New approach to accelerate bioengineering

Scientists use a technique to automatically predict the amount of biofuel produced by microbes.

A new approach developed by Zak Costello (left) and Hector Garcia Martin brings the the speed and analytic power of machine learning to bioengineering. (Credit: Marilyn Chung, Berkeley Lab)
A new approach developed by Zak Costello (left) and Hector Garcia Martin brings the the speed and analytic power of machine learning to bioengineering. (Credit: Marilyn Chung, Berkeley Lab)

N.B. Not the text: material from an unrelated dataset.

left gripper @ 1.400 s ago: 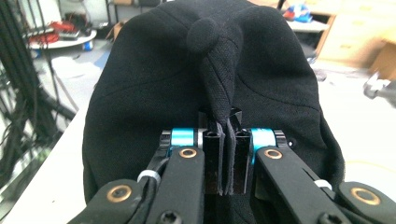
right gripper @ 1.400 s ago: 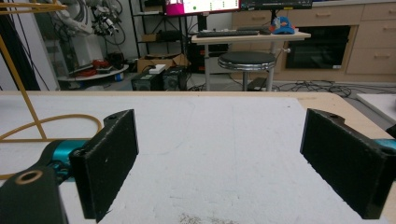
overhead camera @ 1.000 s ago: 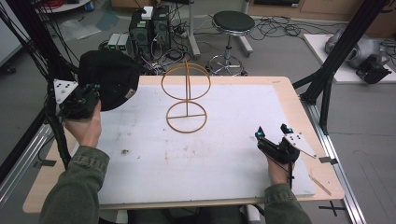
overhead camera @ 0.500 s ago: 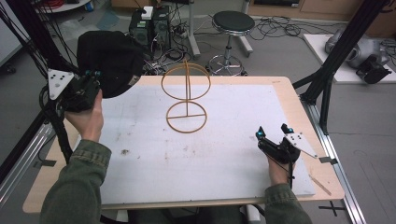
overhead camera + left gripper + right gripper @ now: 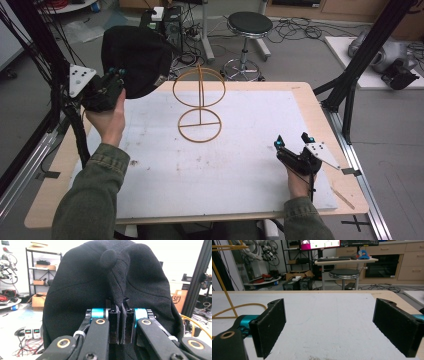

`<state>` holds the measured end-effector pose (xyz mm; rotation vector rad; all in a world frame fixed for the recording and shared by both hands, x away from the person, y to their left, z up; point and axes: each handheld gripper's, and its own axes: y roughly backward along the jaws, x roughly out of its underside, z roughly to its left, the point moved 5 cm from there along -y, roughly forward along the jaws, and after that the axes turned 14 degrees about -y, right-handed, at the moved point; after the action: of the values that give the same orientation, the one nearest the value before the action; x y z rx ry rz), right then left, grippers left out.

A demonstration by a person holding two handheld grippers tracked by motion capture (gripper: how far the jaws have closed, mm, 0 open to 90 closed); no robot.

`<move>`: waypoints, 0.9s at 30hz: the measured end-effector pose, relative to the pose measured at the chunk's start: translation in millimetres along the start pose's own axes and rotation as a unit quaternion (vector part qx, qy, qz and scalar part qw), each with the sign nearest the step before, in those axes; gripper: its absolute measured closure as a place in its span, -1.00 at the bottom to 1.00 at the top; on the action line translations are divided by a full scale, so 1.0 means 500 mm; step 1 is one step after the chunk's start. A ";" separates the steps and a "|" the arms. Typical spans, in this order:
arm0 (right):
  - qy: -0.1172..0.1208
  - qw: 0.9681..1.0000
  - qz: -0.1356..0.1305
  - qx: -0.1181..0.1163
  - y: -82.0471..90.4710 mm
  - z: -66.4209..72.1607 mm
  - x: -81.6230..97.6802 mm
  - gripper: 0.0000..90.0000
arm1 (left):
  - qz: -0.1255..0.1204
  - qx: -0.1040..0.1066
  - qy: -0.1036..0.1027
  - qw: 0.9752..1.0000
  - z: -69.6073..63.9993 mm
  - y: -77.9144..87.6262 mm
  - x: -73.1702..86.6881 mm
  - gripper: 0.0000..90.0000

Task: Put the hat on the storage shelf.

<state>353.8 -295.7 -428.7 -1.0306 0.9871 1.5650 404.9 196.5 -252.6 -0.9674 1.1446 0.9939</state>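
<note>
Left gripper (image 5: 116,75) up in the air past the table's far-left corner, jaws pinched tight on a fold of a black cap (image 5: 136,59), fabric squeezed flat btwn the two pads in the left gripper view (image 5: 121,322). Cap (image 5: 110,292) hanging off the jaws w/ its top button facing the camera, clear of the table, floor and cables behind it. Grey plate on top of that gripper, left hand (image 5: 107,117) wrapped round the grip, green sleeve (image 5: 95,200) coming in from the bottom. Right gripper (image 5: 294,143) low at the near-right of the white sheet (image 5: 240,165), jaws wide apart w/ nothing btwn them, just bare sheet (image 5: 329,322) in the gap in the right gripper view. Can't tell if it's actually touching the sheet. Yellow wire stand (image 5: 200,102) mid-table toward the far side, flat ring on the sheet, upright ring on a post above it; well apart from both grippers. Bit of it at the left edge of the right gripper view (image 5: 227,290). Round stool (image 5: 249,25) on the floor beyond the far edge of the table (image 5: 325,130).
</note>
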 end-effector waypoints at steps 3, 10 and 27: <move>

Scientists from the Department of Energy’s Lawrence Berkeley National Laboratory have devised a new machine learning approach to accelerate the design of microbes that produce biofuel. This way is much faster than the current way to predict the behavior of pathways and promises to speed up the development of biomolecules for many applications.

The approach works on an algorithm that involves abundant data about the proteins and metabolites in a biofuel-producing microbial pathway. It then uses data from previous experiments to learn how the pathway will behave.

Scientists used this technique to automatically predict the amount of biofuel produced by pathways that have been added to E. coli bacterial cells.

In biology, a pathway is a sequence of chemical reactions in a cell that delivers a particular compound. Scientists are investigating approaches to re-design pathways and import them starting with one microbe then onto the next, to tackle nature’s toolkit to enhance pharmaceutical, energy, assembling, and agriculture.

Hector Garcia Martin, group lead at the DOE Agile BioFoundry and director of Quantitative Metabolic Modeling at the Joint BioEnergy Institute (JBEI), a DOE Bioenergy Research Center funded by DOE’s Office of Science and led by Berkeley Lab said, “But there’s a significant bottleneck in the development process.”

“It’s very difficult to predict how a pathway will behave when it’s re-engineered. Trouble-shooting takes up 99% of our time. Our approach could significantly shorten this step and become a new way to guide bioengineering efforts.”

Predicting a pathway’s mechanics requires a maze of differential equations that describe how the components in the system change over time. Subject-area specialists build up these “kinetic models” over several months.

Machine learning, however, utilizes information to prepare a computer algorithm to make predictions. The algorithm learns a system’s behavior by analyzing data from related systems. This allows scientists to quickly predict the function of a pathway even if its mechanisms are poorly understood — as long as there are enough data to work with.

Scientists tested their technique on pathways which involves e-coli. One pathway is intended to deliver a bio-based jet fuel called limonene; alternate creates a gas substitution called isopentenol. Past examinations at JBEI yielded a trove of information identified with how extraordinary variants of the pathways work in different E. coli strains.

Some of the strains have a pathway that produces small amounts of either limonene or isopentenol, while other strains have a version that produces large amounts of the biofuels.

The researchers fed this data into their algorithm. Then machine learning took over: The algorithm taught itself how the concentrations of metabolites in these pathways change over time, and how much biofuel the pathways produce.

The algorithm utilized this information to anticipate the conduct of a third set of pathways that it had never observed. It precisely anticipated the biofuel-creation profiles for the mystery pathways, including that the pathways deliver a medium measure of fuel. Furthermore, the machine learning-determined forecast beat motor models.

Garcia Martin said, “And the more data we added, the more accurate the predictions became. This approach could expedite the time it takes to design new biomolecules. A project that today takes ten years and a team of experts could someday be handled by a summer student.”

The research was published May 29 in the journal Nature Systems Biology and Applications.